Accessing races and other events is done by pulling up to traffic lights and spinning your wheels. Within seconds you're part of a grid, and then you're off. If you foul up, or fancy doing something else, just turn off somewhere else or pull over and the race dissolves. You can always try again later, and there are 120 junctions to pull up to, so you can always try something else. Progression is handled by building up a record of completed races and other tasks (collected on your Driving Licence, naturally), and the buzzword is "seamless".
"We finished Revenge on the 360 and threw everything away," says Webster, dragging us back to the beginning. "Even the handling - and that's like throwing the crown jewels away." With everything dumped, they set about rebuilding Burnout in its new home, recreating and iterating the handling (and building in a handbrake - the "most requested thing in a Burnout game", apparently), and composing a game that's superficially alien, but comfortably familiar - the "new Burnout game" that a lot of developers would have shied away from making.
Some of the changes jar on the surface, but make sense underneath. Crash mode, one of our favourite bits of the last three games, has certainly taken a turn. "Crash mode as people know it is not going to be. You can't have an openworld experience and have junctions with a set start point," Webster says. "We wanted people to have the Crash experience in a completely new way, an open way." The solution is to allow you to trigger it when you want.
Criterion's mindful, of course, of diminishing its importance, so while Crash will change, Crash will still be Crash in the ways that matter. Asked whether they're opting for a Burnout 3 approach of trying to manoeuvre the car in slow motion between power-ups and Crashbreakers, or a Burnout Revenge "golf swing" of perfect start and target cars, Webster admits it's not all there yet. "We're still throwing ideas around. I think we'll be talking about it more in the coming weeks."
Details aside, as they sadly have to be, the constituent parts of the Burnout experience that culminate in those brilliantly replayable smash frenzies are certainly in place. Visually and aurally, this is Burnout dragged kicking and screaming and apes-in-pain into a new era. Watching a muscle car impact on a bus is like watching an accordion catch a right hook. They're not so precious about ripping you out of the game when you mess up, too, introducing a distinction between crashing and wrecking. The idea is that if you keep your wheels, and land on them, you can drive away. Upside down with your suspension inside out, you'll need a track-reset. What this could mean for Crash is another matter.
One of the bolder choices is to do away with menus. Crash (and to some extent all the other modes - particularly for Gamerpoint whores) were dependent on that delightfully instant restart option, but that's gone now. "To do openworld and go back to picking things off a menu didn't feel right," says Webster; "it just jarred with that whole concept of doing things seamlessly. We didn't always want it to be about absolutely coming first, either. If I'm fourth and I want to do it again, actually I want to race back up to the top - and there's events nearby so I can have fun as I work back up to the start."

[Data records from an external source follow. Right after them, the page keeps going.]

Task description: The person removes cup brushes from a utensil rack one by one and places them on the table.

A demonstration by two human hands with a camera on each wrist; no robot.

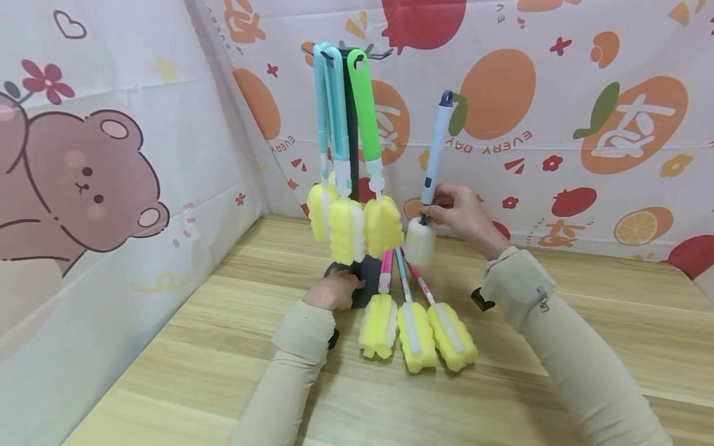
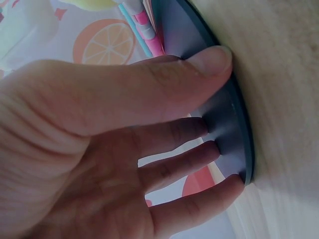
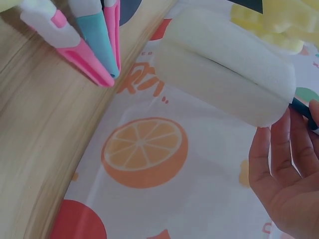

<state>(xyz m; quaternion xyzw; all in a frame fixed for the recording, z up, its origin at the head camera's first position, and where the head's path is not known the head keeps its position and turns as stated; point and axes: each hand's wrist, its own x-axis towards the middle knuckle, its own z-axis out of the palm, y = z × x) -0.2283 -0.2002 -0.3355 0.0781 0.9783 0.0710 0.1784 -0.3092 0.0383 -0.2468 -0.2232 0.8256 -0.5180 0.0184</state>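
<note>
The right hand (image 1: 458, 210) pinches a light-blue brush (image 1: 437, 152) low on its handle; the brush stands nearly upright, its white sponge head (image 3: 224, 69) down, right of the stand. Fingertips and thumb of the left hand (image 2: 124, 134) press on the dark round base (image 2: 224, 119) of the stand. From the hooks (image 1: 379, 56) at the stand's top hang several brushes with yellow-and-white sponge heads, among them a teal-handled one (image 1: 338, 111) and a green-handled one (image 1: 365, 111).
Three brushes lie on the wooden table (image 1: 223, 347) in front of the base, yellow heads (image 1: 415, 337) toward the person, pink and teal handles (image 3: 97, 40) pointing back. Behind stands a fruit-print cloth (image 1: 558, 124); at the left, a bear-print cloth (image 1: 189, 124).
</note>
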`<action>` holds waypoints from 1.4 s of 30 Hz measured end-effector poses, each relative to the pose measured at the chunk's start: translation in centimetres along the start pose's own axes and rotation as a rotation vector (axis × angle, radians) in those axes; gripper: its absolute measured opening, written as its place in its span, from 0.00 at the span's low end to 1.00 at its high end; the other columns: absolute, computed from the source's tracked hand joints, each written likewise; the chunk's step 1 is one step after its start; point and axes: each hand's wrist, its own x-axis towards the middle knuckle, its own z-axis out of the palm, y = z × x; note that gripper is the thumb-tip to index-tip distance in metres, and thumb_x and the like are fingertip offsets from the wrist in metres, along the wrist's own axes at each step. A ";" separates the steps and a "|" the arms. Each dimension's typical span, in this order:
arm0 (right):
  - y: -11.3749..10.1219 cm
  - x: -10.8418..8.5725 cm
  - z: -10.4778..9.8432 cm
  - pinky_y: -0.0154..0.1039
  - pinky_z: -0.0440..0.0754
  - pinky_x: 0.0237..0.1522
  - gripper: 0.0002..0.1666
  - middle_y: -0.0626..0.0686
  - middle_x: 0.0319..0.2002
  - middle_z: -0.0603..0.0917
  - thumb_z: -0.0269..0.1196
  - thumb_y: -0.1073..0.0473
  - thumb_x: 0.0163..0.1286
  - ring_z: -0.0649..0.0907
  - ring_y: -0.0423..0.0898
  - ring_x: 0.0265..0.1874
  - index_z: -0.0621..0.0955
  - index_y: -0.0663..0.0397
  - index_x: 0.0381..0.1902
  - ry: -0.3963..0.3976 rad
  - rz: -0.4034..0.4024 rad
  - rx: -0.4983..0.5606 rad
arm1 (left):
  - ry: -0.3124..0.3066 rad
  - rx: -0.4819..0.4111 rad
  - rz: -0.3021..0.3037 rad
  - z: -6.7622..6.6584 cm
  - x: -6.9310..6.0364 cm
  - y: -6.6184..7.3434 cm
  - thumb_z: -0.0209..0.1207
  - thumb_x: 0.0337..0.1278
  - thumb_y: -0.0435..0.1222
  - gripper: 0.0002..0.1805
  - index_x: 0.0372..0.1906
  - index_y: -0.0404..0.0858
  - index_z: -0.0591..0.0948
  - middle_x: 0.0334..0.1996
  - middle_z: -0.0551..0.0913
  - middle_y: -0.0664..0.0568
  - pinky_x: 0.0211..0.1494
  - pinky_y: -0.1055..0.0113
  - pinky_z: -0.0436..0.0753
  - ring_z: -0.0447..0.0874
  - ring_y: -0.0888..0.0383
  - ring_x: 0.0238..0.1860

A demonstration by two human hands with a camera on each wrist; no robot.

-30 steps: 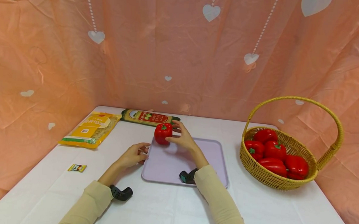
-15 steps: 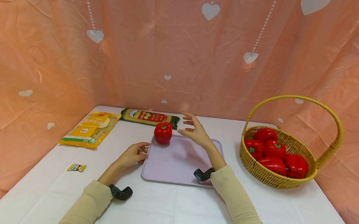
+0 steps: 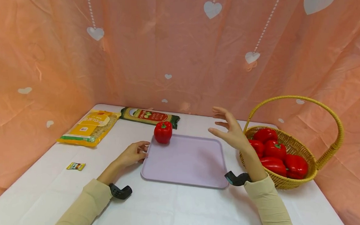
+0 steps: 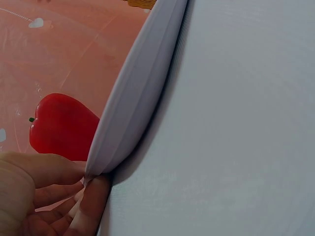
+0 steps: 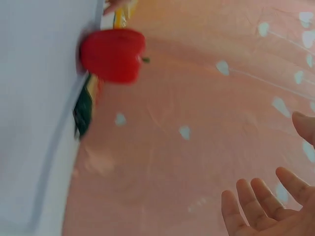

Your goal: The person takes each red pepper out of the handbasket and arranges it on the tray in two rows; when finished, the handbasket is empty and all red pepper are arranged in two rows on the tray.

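A red bell pepper point(image 3: 163, 132) stands upright in the far left corner of a pale purple tray point(image 3: 185, 163). At the tray's left edge, my left hand point(image 3: 133, 154) pinches the rim between thumb and fingers, as the left wrist view shows at the rim point(image 4: 123, 108). My right hand point(image 3: 231, 131) is in the air beyond the tray's right side, fingers spread and holding nothing. Just to its right stands a yellow wicker basket point(image 3: 312, 162) with several red bell peppers point(image 3: 275, 150) in it. My right forearm covers part of the basket's left side.
Behind the tray lies a green and gold packet point(image 3: 149, 117) labelled with olives. A yellow bag of grain point(image 3: 90, 128) is at the back left, and a small wrapped snack point(image 3: 76, 166) lies nearer on the white tablecloth point(image 3: 151, 208). The basket's tall handle point(image 3: 298, 97) arches upward.
My right hand has let go of the bell pepper and moved right, from the tray's far left corner toward the basket. The pepper stays on the tray, and my left hand keeps its place.
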 end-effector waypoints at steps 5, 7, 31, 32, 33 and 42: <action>-0.2 -1.8 -3.1 0.31 0.74 0.55 0.40 0.52 0.60 0.69 0.66 0.75 0.52 0.72 0.41 0.55 0.67 0.58 0.64 0.057 -0.023 -0.065 | -0.001 -0.004 -0.003 -0.1 -0.1 0.2 0.54 0.56 0.24 0.28 0.63 0.28 0.65 0.45 0.74 0.37 0.35 0.64 0.82 0.75 0.55 0.34; -0.4 -2.5 -4.3 0.27 0.73 0.53 0.40 0.49 0.59 0.69 0.66 0.75 0.52 0.72 0.39 0.54 0.67 0.59 0.63 0.073 -0.021 -0.105 | -0.002 -0.008 0.001 -0.1 -0.1 0.2 0.55 0.55 0.24 0.28 0.63 0.27 0.65 0.45 0.74 0.38 0.35 0.65 0.82 0.75 0.55 0.34; 1.2 -4.2 -14.6 0.21 0.74 0.38 0.29 0.45 0.53 0.73 0.61 0.53 0.65 0.74 0.29 0.45 0.69 0.57 0.61 0.011 0.423 -0.400 | -0.008 -0.043 -0.034 0.0 0.0 0.1 0.54 0.55 0.25 0.28 0.63 0.29 0.65 0.44 0.73 0.40 0.35 0.66 0.81 0.73 0.54 0.35; 1.4 -4.1 -14.8 0.20 0.74 0.39 0.29 0.48 0.54 0.73 0.60 0.52 0.65 0.74 0.33 0.47 0.69 0.57 0.61 0.010 0.429 -0.408 | -0.008 -0.045 -0.036 0.0 0.0 0.1 0.54 0.55 0.25 0.28 0.63 0.29 0.65 0.44 0.73 0.40 0.35 0.66 0.81 0.73 0.54 0.35; 1.6 -4.0 -14.9 0.19 0.73 0.39 0.30 0.52 0.55 0.73 0.60 0.52 0.66 0.75 0.39 0.49 0.69 0.59 0.61 0.005 0.423 -0.414 | -0.009 -0.043 -0.034 0.0 0.0 0.1 0.54 0.55 0.25 0.28 0.63 0.29 0.65 0.44 0.73 0.40 0.35 0.66 0.81 0.73 0.54 0.35; 3.7 -3.5 -15.7 0.22 0.68 0.41 0.32 0.64 0.56 0.72 0.59 0.51 0.66 0.70 0.63 0.56 0.68 0.65 0.61 -0.005 0.423 -0.439 | -0.013 -0.034 -0.031 -0.1 -0.1 0.1 0.55 0.54 0.25 0.29 0.63 0.29 0.65 0.44 0.73 0.40 0.34 0.66 0.81 0.74 0.54 0.34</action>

Some won't like that, we'd wager - on first impression, you could happily argue that it's cutting the gameplay to fit the ideal rather than cutting the ideal to fit the gameplay - but there are gains elsewhere that satisfy the positive outlook. For example, you can now fill your boost by blitzing past a petrol station, or fix your car by buzzing a repair shop. And with respect to the conventions of GTA, we prefer Burnout Paradise's idea of drive-through fixes rather than waiting for a garage door to close.
Expanding on the Easy Drive idea, Webster talks about how frustrated Criterion had become with the accepted principles of online gaming, and Burnout's new ideal of a "simple and personal" online set-up. "We wanted to break away from lobbies and deathmatch and frags and 15-year-old conventions," he says. "Why on earth are we still bound by them? In Burnout now, when you accept my invite, we just put the two worlds instantly together, and that's it, you're online. I can send out seven invites and we can still have fun while we're waiting for other people to connect. Why should I let someone else decide when I get to play?"
Another (delightfully cheeky) element of that is the game's use of PS3 and 360's respective cameras. Every time you take someone down, their game snaps their expression, allowing you to collect mugshots of your victims. What's more, if you belt along a road and beat someone's record, you get to record your own face as a "smugshot". You can take all those photos and export them to PSN or Memory Stick on PS3, too. Trophies!
In terms of online, they're focusing on friends, which is good news if you've ever spent an evening hacking away at a game and then wondered why you should care that you're 684th in the world. "I'm never going to be number one in the world," Webster says (he's clearly given up lamenting it), "but I can beat my friends." As such, the default Road Rules high-scores, which pop up when you tour the city, focus on your friends list, although you can also dig down and mine the leaderboard system for global recognition. Elsewhere, they're thinking about (but not ready talking about) record-and-share video options (something Revenge 360 did, remember), and they're definitely considering the relationship-tracking that made Revenge so interesting on Live, and gave online racing a combative, personal feel.
The satisfying thing about the Burnout GC presentation, though, is that while frameworks are often one thing and the game's another, in Burnout's case the set-up is indivisible from the core experience. Buzzing around Paradise, you can't help but become engaged in attempts to outdo the last guy's longest successful drift. Cross worlds with another player, as we do, and it's hard too not to coordinate your efforts to best frame the destructive options available - sitting at the bottom of a hill, waiting for the other guy to try and plummet straight onto your head for maximum violence, or racing opposite directions off a twisting bridge ramp, like something out of The Man With The Golden Gun. This is the natural evolution of GTA's "getting distracted" everything-'em-up, transplanted into Burnout.
A more physics-orientated world (and a pair of more physics-friendly console architectures) mean that Paradise embraces all your barrel-rolled jumps, cart-wheeling crashes and over the top impacts with more force than a drunken bear. Free-burning, it really comes together. Those of you who loved the sort of co-operative, dare-we-say-it-emergent things that Crackdown's action-adventure playground threw up earlier this year will almost certainly want to keep an eye on this.
Not to mention an ear. We were delighted when we read elsewhere that Criterion's drawing inspiration from the likes of C'était un rendez-vous when it comes to giving Paradise a touch of audio polish. It reminds us of Lionhead's GCDC presentation about "staging", which emphasised the importance of the experience over the simulation by pointing out how Hollywood augments its audio and visuals. Webster gets the point instantly. "When Indy cracks his whip, it's a gun going off," he points out. "You're not creating a simulation, you're creating an event. We've got big, big trees snapping, Howitzers going off, apes in pain..." So that's what you hear when you crash. As to what you see - well, we hope they do a demo, because we can only imagine you'll like it. It may not be the Burnout of old, but on this evidence they've a good claim to "Paradise". And put in some parking. Lots.
Burnout Paradise is due out on PS3 and Xbox 360 this winter. [Editor's note: We originally referred to the GC set-up as a pair of networked 360s. EA's gently reminded us that actually it was PS3s, and actually they were running over PlayStation Network. Apologies for any confusion caused.]